News
03 Feb 2023, 12:49
Benjamin Wehrmann

Germany pushes green hydrogen use in transport as national infrastructure takes shape

Clean Energy Wire

The national infrastructure for producing and using green hydrogen in Germany is beginning to take shape, as the government seeks to support market scale-up for the renewable fuel. In a map, the Renewable Energy Agency (AEE) listed 60 running projects in Germany for hydrogen production with renewables, with another 80 currently being planned or constructed. The largest installation has a capacity of 110 megawatts (MW), comparable to a large solar PV farm. “Hydrogen no longer is a thing of the future," AEE head Robert Brandt said. “The technology is already in use and under development in many regions.” The AEE estimated that hydrogen will be primarily used in industry and heavy transport and stressed that it will remain a scarce resource that requires targeted use and much larger clean energy production capacities. The country’s regions are preparing for the scale-up in different ways, the agency said. Northern states with large wind power capacities plan to use excess electricity that is currently being curtailed due to grid bottlenecks to generate hydrogen, while eastern states hope to substitute the outgoing coal energy infrastructure with the green gas. Industrial regions in the west and south of the country aim to integrate hydrogen into production processes and further develop and improve the technology, the AEE found.

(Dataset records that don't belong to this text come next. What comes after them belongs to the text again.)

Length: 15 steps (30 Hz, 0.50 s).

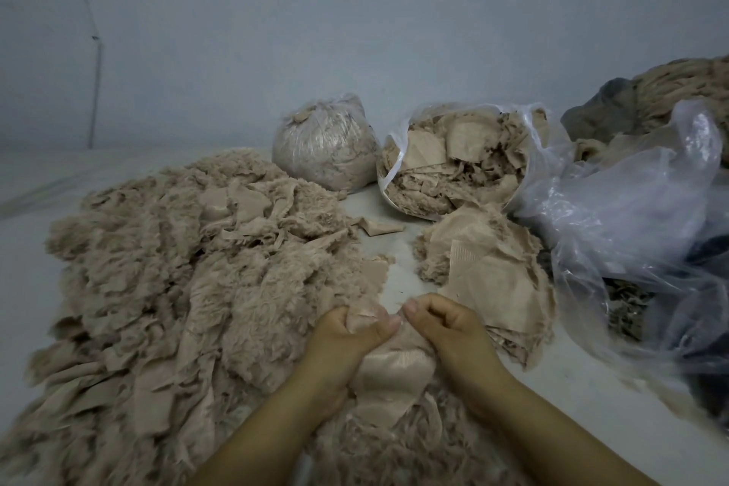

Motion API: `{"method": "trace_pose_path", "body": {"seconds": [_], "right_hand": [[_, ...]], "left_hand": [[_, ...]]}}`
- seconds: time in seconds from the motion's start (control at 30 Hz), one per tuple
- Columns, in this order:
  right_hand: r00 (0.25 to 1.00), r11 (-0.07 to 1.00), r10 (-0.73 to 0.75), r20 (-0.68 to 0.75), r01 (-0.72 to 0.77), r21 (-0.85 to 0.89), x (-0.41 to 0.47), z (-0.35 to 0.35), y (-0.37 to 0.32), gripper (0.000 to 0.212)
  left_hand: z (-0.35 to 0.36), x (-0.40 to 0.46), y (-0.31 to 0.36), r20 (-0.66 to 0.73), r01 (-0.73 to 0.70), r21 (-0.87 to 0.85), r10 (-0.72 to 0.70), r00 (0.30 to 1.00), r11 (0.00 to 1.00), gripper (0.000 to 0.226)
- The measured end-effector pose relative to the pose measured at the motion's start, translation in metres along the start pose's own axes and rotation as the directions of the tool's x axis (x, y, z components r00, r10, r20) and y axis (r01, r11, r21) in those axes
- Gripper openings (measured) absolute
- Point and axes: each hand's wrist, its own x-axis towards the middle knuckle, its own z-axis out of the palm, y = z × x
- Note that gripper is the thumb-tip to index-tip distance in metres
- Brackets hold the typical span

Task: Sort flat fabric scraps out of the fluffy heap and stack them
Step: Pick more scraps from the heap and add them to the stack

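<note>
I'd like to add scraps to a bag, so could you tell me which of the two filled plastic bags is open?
The right-hand bag, its mouth gaping toward the camera with scraps showing; the rounder left bag is bunched shut on top.

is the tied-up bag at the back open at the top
No, the tied bag is knotted shut at its top, while the bag beside it gapes open, showing scraps.

Textile scrap workroom, fluffy heap (165, 268), stuffed plastic bags (325, 142)
</note>
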Motion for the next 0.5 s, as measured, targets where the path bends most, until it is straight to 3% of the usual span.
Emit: {"method": "trace_pose_path", "body": {"seconds": [0.13,0.23,0.33,0.4,0.5], "right_hand": [[0.968,0.954,0.185,-0.168,-0.136,0.268,0.007,-0.009,-0.004,0.015],[0.970,0.902,0.243,-0.021,-0.218,0.372,0.008,-0.013,-0.003,0.033],[0.930,0.896,0.298,0.214,-0.350,0.273,0.000,-0.006,-0.004,0.049],[0.934,0.889,0.296,0.199,-0.346,0.299,0.000,-0.003,-0.004,0.040],[0.960,0.866,0.267,0.079,-0.275,0.417,0.002,-0.004,-0.005,0.028]], "left_hand": [[-0.001,0.002,0.002,-0.043,0.022,-0.051,-0.025,0.999,0.998,0.033],[-0.002,0.004,0.003,-0.041,0.019,-0.165,-0.026,0.999,0.986,0.028],[-0.001,0.005,0.004,-0.020,0.004,-0.231,-0.009,1.000,0.973,0.025],[-0.002,0.005,0.006,0.011,0.024,-0.244,-0.022,1.000,0.970,0.010],[-0.006,0.005,0.006,0.058,0.048,-0.161,-0.039,0.998,0.986,0.023]]}}
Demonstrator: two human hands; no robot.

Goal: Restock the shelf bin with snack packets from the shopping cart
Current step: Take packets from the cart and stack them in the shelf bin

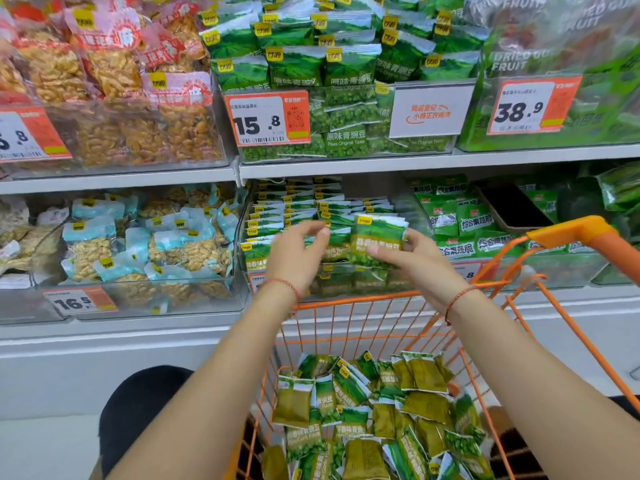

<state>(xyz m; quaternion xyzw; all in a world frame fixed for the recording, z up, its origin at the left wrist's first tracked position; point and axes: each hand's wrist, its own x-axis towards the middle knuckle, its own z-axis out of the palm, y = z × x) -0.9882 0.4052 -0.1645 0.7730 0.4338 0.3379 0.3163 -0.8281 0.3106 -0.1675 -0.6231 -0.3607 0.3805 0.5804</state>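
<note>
My right hand [412,258] grips a small stack of green snack packets [375,239] upright, just in front of the clear shelf bin [242,216] on the lower shelf. Rows of the same green packets [298,206] stand in that bin. To the left of the stack my left hand [298,254] is raised with its fingers curled and its fingertips close to the bin's packets; it holds nothing that I can see. Below my arms the orange shopping cart [571,233] holds several loose green packets [374,410].
A bin of pale blue nut packets [145,244] stands left of the target bin, and one with brighter green packets [467,220] stands right. The upper shelf carries orange nut bags [114,98], green pea packets [311,64] and price tags [270,119].
</note>
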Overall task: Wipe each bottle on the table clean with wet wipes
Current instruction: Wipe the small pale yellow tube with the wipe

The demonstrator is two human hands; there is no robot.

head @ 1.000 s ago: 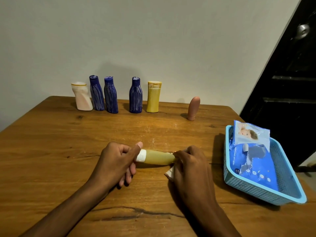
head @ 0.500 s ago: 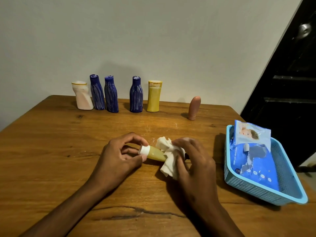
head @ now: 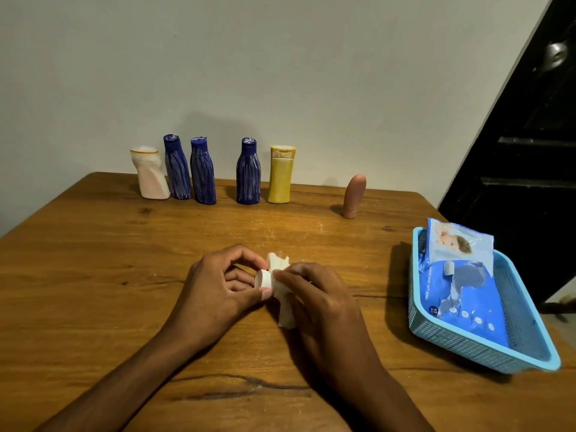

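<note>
Over the wooden surface, our left hand pinches a small bottle's white cap; our right hand clamps a crumpled wet wipe around its hidden body.

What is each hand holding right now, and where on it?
The left hand pinches the small bottle by its white cap end. The right hand grips the wet wipe, wrapped round the bottle's body.

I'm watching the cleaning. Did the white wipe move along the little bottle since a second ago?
Yes. The wet wipe in the right hand slid left along the small bottle, from its bottom end up to the white cap, whose spot on the table barely changed.
</note>
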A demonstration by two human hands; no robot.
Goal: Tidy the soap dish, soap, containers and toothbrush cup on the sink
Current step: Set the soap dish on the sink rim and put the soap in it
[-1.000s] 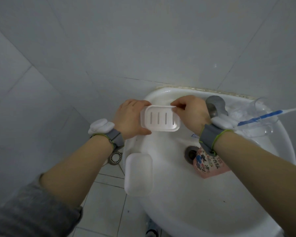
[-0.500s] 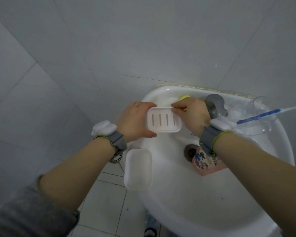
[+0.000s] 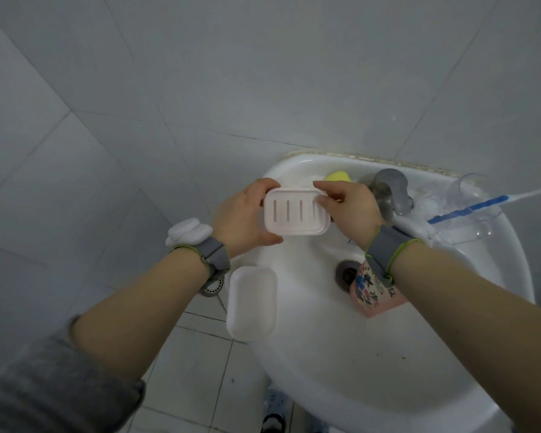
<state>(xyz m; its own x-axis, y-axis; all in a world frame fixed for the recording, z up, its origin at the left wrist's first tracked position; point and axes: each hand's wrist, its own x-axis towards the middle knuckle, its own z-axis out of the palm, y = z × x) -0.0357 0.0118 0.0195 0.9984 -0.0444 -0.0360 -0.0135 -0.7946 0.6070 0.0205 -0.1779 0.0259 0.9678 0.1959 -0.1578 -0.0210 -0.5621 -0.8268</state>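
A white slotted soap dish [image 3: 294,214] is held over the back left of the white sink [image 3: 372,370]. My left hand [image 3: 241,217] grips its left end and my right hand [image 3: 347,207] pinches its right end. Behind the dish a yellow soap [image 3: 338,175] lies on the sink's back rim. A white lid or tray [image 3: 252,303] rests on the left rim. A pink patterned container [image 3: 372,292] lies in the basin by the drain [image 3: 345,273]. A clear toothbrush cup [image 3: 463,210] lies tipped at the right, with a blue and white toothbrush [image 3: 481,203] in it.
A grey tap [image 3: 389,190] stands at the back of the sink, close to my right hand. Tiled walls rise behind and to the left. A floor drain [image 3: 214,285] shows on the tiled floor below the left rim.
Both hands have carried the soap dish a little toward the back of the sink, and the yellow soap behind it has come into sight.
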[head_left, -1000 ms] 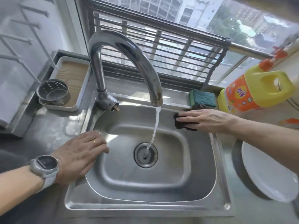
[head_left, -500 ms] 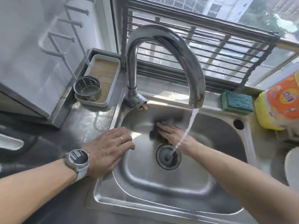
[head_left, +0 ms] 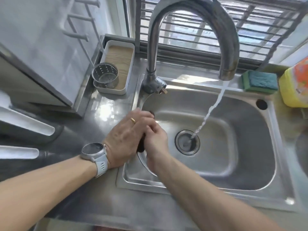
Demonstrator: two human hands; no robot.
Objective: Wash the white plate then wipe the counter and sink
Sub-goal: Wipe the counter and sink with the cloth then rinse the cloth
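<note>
My right hand (head_left: 155,140) reaches into the steel sink (head_left: 233,165) and holds a dark cloth (head_left: 141,147) against the sink's left wall, fingers curled on it. My left hand (head_left: 126,135), with a ring and a watch, lies over the sink's left rim with its fingers stretched across the cloth and the right hand's fingers. Only dark edges of the cloth show between the hands. Water runs from the curved tap (head_left: 191,9) into the drain (head_left: 187,142). The white plate is out of view.
A green-blue sponge (head_left: 260,82) and a yellow detergent bottle (head_left: 295,87) sit at the back right. A white tray (head_left: 130,64) holding a perforated steel cup (head_left: 105,75) stands back left on the wet steel counter (head_left: 103,110). A window grille runs behind the tap.
My right hand has swept the cloth from the sink's back right rim through the basin to the left wall. It now meets my left hand, which stays on the left rim.
</note>
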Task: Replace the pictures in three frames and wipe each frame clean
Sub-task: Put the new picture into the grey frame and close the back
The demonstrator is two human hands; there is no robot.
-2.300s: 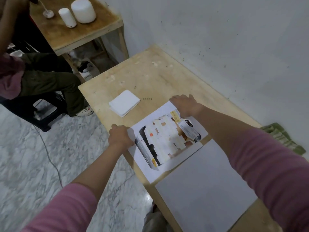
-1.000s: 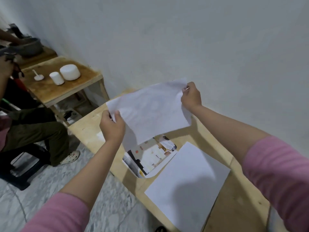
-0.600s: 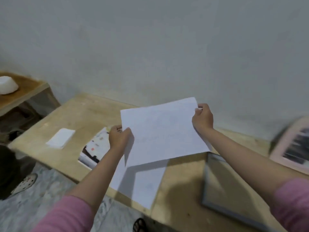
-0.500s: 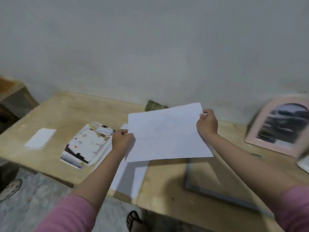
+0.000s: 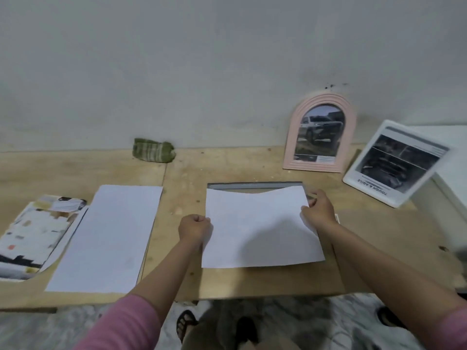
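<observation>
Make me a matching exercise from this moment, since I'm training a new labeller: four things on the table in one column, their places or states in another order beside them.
Things:
1. green cloth
2. pink arched frame
3. white sheet in both hands
4. white rectangular frame

Places or states:
A. leaning on the wall, holding a car picture
B. bunched at the foot of the wall
C. tilted at the far right
D. held over the grey flat frame

Pairs: 1-B, 2-A, 3-D, 4-C
</observation>
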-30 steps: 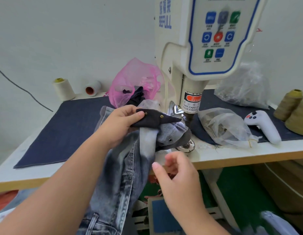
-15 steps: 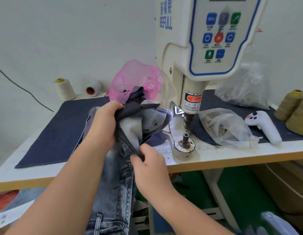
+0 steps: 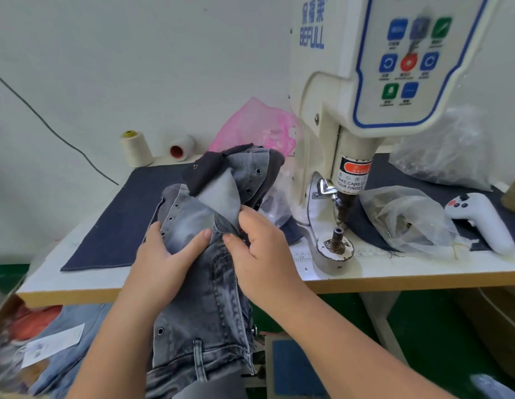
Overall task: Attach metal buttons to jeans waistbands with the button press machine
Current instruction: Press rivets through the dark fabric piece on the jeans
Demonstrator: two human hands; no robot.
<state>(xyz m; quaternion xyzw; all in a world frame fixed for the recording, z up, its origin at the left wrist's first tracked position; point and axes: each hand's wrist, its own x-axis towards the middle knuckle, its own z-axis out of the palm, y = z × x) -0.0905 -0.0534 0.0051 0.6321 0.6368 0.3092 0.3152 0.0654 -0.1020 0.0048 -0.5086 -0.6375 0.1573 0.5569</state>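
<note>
at the centre of the frame both hands grasp the grey jeans (image 3: 198,231) bunched over the desk (image 3: 77,286) edge: the left hand (image 3: 161,263) clutches the folded waistband, the right hand (image 3: 262,254) pinches the denim beside it. the button press machine (image 3: 351,116) stands at right, its lower die (image 3: 335,243) bare.

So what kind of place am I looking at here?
Most likely a garment workshop: a button press machine stands on the worktable, thread cones sit by the wall, and both hands hold washed jeans.
</note>
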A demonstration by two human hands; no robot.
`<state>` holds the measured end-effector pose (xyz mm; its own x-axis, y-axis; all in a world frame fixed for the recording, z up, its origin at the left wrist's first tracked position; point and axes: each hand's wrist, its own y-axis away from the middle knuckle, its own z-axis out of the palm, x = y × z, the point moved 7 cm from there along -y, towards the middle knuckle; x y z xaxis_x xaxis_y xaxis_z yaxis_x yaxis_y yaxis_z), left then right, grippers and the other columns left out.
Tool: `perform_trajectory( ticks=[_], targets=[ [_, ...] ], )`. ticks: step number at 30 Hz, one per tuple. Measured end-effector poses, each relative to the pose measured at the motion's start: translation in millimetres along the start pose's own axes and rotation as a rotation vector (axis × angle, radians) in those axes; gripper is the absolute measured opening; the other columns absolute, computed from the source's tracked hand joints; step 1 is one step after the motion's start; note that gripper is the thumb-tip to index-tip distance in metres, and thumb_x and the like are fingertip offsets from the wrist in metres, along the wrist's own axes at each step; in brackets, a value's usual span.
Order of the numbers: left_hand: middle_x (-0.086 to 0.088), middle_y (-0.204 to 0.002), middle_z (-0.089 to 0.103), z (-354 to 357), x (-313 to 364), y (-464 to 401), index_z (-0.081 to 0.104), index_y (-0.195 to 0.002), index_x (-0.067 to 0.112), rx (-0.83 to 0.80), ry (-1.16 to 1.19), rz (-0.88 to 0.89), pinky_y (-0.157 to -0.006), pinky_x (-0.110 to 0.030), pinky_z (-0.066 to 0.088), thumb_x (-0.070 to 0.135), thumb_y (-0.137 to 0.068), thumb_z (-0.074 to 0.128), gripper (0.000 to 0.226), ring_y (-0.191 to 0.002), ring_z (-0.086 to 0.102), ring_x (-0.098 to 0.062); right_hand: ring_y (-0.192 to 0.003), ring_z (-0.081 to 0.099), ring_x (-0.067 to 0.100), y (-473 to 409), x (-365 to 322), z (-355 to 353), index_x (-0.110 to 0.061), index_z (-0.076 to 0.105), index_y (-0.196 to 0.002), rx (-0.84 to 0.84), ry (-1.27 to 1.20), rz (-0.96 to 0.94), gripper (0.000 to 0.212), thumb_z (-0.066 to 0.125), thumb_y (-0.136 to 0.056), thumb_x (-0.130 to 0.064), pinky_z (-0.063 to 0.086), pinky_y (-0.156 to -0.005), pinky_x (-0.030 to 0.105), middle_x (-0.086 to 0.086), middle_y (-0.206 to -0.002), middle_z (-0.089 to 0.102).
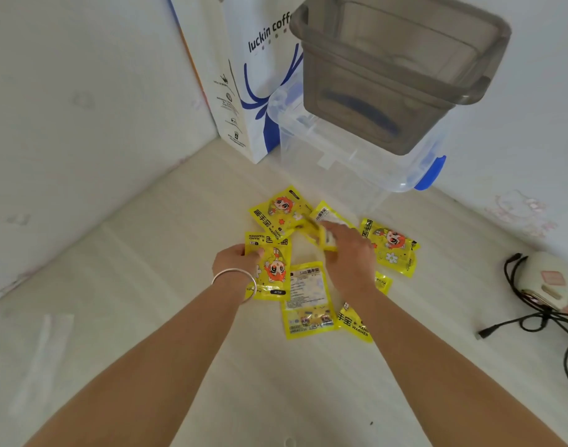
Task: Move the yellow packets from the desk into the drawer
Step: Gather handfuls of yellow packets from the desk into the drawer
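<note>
- The table (147, 317) carries the whole scatter of hand-warmer packets at its centre, within easy reach of both arms.
- The smoky grey drawer (389, 69) juts open at one o'clock above a clear storage box (356, 162), ready to receive them.
- The left hand (235, 261), at nine o'clock of the pile, has its fingers clamped on a face-up packet (271, 269), seemingly gathering.
- The right hand (348, 253) pinches a blurred, folded packet (318, 235) off the surface.

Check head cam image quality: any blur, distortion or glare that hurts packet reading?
Head view: strong wide-angle bend at the edges; light flat and even, shadows faint. Motion blur on the right hand and the packet it lifts. The left hand packet print is readable. Mild sheen on the grey bin, no harsh glare.
</note>
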<state>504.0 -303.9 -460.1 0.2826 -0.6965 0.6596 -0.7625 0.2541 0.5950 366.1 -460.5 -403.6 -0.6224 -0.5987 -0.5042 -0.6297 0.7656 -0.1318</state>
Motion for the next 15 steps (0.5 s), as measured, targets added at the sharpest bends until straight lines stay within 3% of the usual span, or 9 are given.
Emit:
perform_trajectory(
  ticks=[2,4,5,7,10,15],
  targets=[
    [-0.009,-0.085,0.067,0,-13,6,0.073,-0.1,0.015,-0.024,0.067,-0.063,-0.086,-0.036,0.054,0.027,-0.084,0.066,0.022,-0.085,0.067,-0.03,-0.096,0.063,0.032,5,15,-9,-0.014,0.056,-0.127,-0.052,-0.229,0.291,0.04,0.061,-0.089,-0.026,0.048,-0.077,0.036,0.011,-0.111,0.068],
    [-0.012,-0.087,0.068,2,-23,13,0.073,-0.101,0.012,-0.033,0.068,-0.111,-0.091,-0.041,0.053,0.028,-0.085,0.064,0.024,-0.091,0.068,-0.032,-0.084,0.062,0.026,18,34,-5,-0.018,0.062,-0.11,-0.145,-0.54,0.563,0.026,0.061,-0.089,-0.033,0.047,-0.069,0.031,0.008,-0.102,0.068],
    [-0.013,-0.089,0.069,4,-25,16,0.073,-0.1,0.011,-0.037,0.011,-0.118,-0.09,-0.038,0.053,0.029,-0.087,0.061,0.025,-0.09,0.068,-0.032,-0.085,0.061,0.023,29,42,3,-0.021,0.064,-0.101,-0.2,-0.665,0.687,0.019,0.062,-0.088,-0.035,0.047,-0.072,0.031,0.006,-0.099,0.066],
    [-0.015,-0.097,0.071,10,-24,25,0.072,-0.098,0.007,-0.029,-0.106,-0.091,-0.085,-0.033,0.049,0.031,-0.091,0.054,0.031,-0.086,0.064,-0.03,-0.105,0.059,0.025,54,46,17,-0.021,0.065,-0.108,-0.31,-0.823,0.877,0.032,0.067,-0.083,-0.041,0.045,-0.094,0.041,0.003,-0.109,0.064],
    [-0.019,-0.102,0.07,21,-19,38,0.069,-0.097,0.004,-0.005,-0.148,-0.036,-0.084,-0.037,0.047,0.03,-0.093,0.049,0.033,-0.096,0.063,-0.034,-0.118,0.057,0.029,75,48,36,-0.019,0.063,-0.118,-0.363,-0.954,0.951,0.055,0.074,-0.072,-0.045,0.04,-0.105,0.053,0.006,-0.121,0.065],
    [-0.015,-0.108,0.067,34,-13,62,0.068,-0.102,0.009,0.026,-0.209,0.048,-0.077,-0.032,0.041,0.021,-0.095,0.046,0.026,-0.104,0.06,-0.034,-0.106,0.062,0.028,84,40,41,-0.02,0.065,-0.113,-0.358,-0.888,0.889,0.052,0.072,-0.067,-0.045,0.047,-0.099,0.048,0.005,-0.111,0.069]
  ],
)
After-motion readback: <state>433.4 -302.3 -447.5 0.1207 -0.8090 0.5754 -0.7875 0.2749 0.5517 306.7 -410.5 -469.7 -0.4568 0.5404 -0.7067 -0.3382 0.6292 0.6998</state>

The transport ministry (BMDV), meanwhile, earmarked 80 million euros for investments that enable the integration of the fuel produced with renewables in mobility. “Lorry producers estimate that nearly one in five registered utility vehicles will be powered by hydrogen,” transport minister Volker Wissing said in a statement. Hydrogen and fuel cell solutions could be used as supplementary fuel that supports propulsion of battery-driven heavy freight vehicles on long journeys, he added. “It’s about strengthening the entire hydrogen ecosystem, increasing supply and demand, and making the transport sector a reliable and well-funded buyer,” Wissing argued. Investors can apply for support until late April this year with projects with a capacity of at least one MW that use 100 percent renewable power to produce green hydrogen that will be exclusively used in the transport sector.